INSTRUCTIONS TO FOLLOW:
Please copy out every line of the data word for word.

(Beginning of DATASET EXTRACT)

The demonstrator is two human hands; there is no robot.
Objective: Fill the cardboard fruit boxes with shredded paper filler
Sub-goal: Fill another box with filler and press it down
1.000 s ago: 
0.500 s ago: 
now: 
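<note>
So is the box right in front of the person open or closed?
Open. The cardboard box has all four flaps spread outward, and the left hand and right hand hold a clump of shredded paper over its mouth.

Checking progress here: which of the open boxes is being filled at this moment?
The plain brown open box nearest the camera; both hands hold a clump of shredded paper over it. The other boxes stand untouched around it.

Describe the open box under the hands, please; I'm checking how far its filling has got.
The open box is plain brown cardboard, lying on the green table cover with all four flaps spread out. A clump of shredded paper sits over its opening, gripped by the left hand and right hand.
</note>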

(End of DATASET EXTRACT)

WORKED SOLUTION:
The demonstrator is two human hands; there is no robot.
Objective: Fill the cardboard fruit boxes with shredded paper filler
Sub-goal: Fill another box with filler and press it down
1.000 s ago: 
0.500 s ago: 
now: 
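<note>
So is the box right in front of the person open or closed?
Open. The cardboard box has all four flaps spread outward, and the left hand and right hand hold a clump of shredded paper over its mouth.

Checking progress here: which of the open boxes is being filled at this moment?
The plain brown open box nearest the camera; both hands hold a clump of shredded paper over it. The other boxes stand untouched around it.

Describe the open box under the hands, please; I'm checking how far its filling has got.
The open box is plain brown cardboard, lying on the green table cover with all four flaps spread out. A clump of shredded paper sits over its opening, gripped by the left hand and right hand.
</note>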

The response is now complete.